The idea struck me this past summer to write a song about "Hammerin' Harmon." I call it "The Ballad of Harmon Killebrew." As a ballad it tells a story. I insert the word "boomers" in the first verse because the Twins came into existence as the wave of baby boomer children was really starting to have a presence.
"When boomers were young and we sought our fun. . .under that Bloomington sky."
I invite you to listen by clicking on the YouTube link below. The song was recorded in Nashville TN at the studio of Frank Michels. The singer is David Ward. Thanks guys.
I haven't visited Nashville since 1998. I miss it. I'd go straight to "Tootsie's Orchid Lounge" on Broadway. Maybe some of that old songwriting genius could rub off on me there. Music created in Nashville is truly from the heart.
Jeff Arundel has written the best-known song about Harmon Killebrew to date. Jeff's song isn't just about Harmon, it's about father-son relationships and the maturation process.
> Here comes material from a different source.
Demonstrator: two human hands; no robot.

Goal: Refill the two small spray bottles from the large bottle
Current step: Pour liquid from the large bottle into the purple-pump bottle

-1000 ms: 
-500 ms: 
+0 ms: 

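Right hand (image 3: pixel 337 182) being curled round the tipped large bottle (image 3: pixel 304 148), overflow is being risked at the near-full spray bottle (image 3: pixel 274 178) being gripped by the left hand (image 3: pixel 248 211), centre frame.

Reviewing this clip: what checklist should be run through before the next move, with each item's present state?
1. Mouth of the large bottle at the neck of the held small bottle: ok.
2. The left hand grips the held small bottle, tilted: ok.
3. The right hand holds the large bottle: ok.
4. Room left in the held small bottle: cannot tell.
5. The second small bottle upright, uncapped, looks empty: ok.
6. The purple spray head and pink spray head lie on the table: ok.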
The best songs give us "sub-plots" like that. My song is a little more superficial and I don't mind. I really wanted to work in several names of the very early Twins players. I accomplished that, plus I gave special attention to the 1965 World Series which was the apex of the early Twins years.
Friends of mine might say "man, that happened so long ago, would anyone care?" I feel it's vital we always be reminded of that storied 1965 season, a season that may have become a little buried in our memories due to the accomplishments of the 1987 and 1991 teams. We all went gaga in '87 and '91, me included, but all that left me with a little sadness as I remembered the '65 team came up just shy of the world championship. We won three games in the World Series of '65. We lost to the Dodgers and their superstar pitcher Sandy Koufax in Game 7.
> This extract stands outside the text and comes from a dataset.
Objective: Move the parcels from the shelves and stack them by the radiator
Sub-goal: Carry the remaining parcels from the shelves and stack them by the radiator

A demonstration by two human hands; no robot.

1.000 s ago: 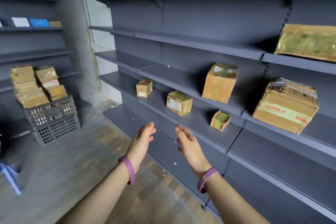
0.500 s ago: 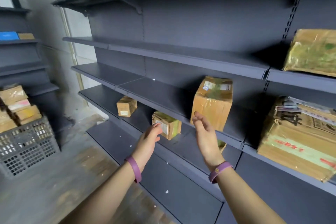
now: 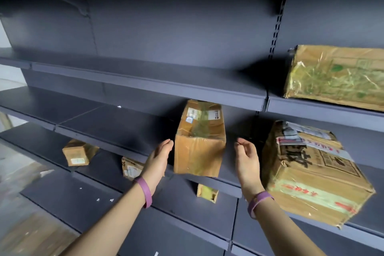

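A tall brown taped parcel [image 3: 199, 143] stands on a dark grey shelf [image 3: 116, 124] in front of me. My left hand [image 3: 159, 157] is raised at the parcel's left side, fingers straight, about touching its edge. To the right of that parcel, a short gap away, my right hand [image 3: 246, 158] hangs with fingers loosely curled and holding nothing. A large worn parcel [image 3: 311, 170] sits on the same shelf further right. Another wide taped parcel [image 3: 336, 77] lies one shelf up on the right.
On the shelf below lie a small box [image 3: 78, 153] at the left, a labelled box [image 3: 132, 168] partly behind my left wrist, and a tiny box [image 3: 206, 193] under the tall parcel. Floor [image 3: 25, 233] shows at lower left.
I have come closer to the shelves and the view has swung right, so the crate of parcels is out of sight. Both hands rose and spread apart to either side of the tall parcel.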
Sandy Koufax! I even inserted his name in my song, quite respectfully. The Dodgers' manager had to alter his pitching rotation for the Series because of Sandy having to observe a Jewish holiday!
How heartbreaking Game 7 was! But remember, '65 was the year that the storied New York Yankees' dynasty of that era died. The Twins had a lot to do with that. The key date was July 11. The Twins trailed by one run going into the bottom of the ninth against the Yankees. Killebrew hit a two-run home run for the win! It was like a knockout punch vs. those (damn) Yankees. Mickey Mantle was in the ranks.
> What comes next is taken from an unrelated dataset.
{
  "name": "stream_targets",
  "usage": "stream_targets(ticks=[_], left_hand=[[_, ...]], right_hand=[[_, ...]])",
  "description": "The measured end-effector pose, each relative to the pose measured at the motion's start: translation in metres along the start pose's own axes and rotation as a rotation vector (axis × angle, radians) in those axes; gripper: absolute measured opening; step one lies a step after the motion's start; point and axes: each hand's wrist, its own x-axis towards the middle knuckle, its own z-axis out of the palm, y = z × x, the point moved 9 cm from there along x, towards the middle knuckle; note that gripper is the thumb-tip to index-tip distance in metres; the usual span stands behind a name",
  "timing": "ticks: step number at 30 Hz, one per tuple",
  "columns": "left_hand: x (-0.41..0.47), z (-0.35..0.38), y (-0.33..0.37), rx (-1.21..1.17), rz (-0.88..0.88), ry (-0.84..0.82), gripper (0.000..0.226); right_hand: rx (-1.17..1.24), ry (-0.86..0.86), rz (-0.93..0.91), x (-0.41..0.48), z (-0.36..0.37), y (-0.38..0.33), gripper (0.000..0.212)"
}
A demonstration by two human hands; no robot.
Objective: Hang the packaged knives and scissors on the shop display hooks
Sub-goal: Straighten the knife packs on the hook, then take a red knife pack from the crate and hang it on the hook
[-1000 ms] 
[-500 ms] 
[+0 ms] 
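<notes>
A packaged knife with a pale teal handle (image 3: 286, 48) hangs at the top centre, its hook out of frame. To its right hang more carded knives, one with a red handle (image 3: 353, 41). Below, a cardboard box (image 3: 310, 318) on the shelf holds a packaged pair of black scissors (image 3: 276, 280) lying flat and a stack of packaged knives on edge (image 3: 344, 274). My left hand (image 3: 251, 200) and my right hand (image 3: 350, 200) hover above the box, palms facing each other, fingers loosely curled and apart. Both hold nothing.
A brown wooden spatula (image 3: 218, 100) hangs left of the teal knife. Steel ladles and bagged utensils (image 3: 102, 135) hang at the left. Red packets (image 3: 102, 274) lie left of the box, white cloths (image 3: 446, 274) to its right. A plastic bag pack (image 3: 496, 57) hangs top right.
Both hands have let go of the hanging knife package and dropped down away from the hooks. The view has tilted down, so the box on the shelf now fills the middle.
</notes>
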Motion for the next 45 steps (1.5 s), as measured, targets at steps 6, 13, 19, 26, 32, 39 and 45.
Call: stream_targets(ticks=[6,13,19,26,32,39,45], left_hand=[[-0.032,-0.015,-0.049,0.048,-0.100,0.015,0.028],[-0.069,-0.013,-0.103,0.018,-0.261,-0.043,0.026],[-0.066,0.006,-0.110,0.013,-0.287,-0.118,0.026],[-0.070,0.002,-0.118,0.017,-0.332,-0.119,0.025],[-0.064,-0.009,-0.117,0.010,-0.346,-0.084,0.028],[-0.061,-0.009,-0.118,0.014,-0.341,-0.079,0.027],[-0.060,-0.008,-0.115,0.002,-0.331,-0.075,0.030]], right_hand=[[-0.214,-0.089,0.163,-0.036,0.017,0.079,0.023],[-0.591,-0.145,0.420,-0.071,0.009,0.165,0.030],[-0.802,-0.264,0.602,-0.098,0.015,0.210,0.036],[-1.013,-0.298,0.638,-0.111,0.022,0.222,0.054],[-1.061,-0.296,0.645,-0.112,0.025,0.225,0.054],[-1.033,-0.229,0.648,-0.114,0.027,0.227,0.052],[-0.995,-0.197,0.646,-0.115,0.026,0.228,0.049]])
My song talks about how "The Senators came" (to Minnesota) - indeed we were not a "new" team in 1961, we were a transplant! Calvin Griffith brought his struggling Washington Senators here. The franchise picked up steam upon coming to the Bloomington prairie. What heroes those early Twins were, in the eyes of the young "boomers," the kids who watched the Casey Jones TV show. Killebrew became an icon. I hope my song contributes something in terms of remembering him and the early Minnesota Twins, the chapter with Earl Battey, Zoilo Versalles and Vic Power!
Harmon has left this life. The chorus of my song ends with me pointing out that Harmon is now "out on that heavenly field" (playing baseball in heaven of course). I'm reminded of the 1951 movie "Angels in the Outfield."
Harmon was the first of four batters to hit a ball over the left field roof at Detroit's Tiger Stadium. He was like a god out of Green mythology.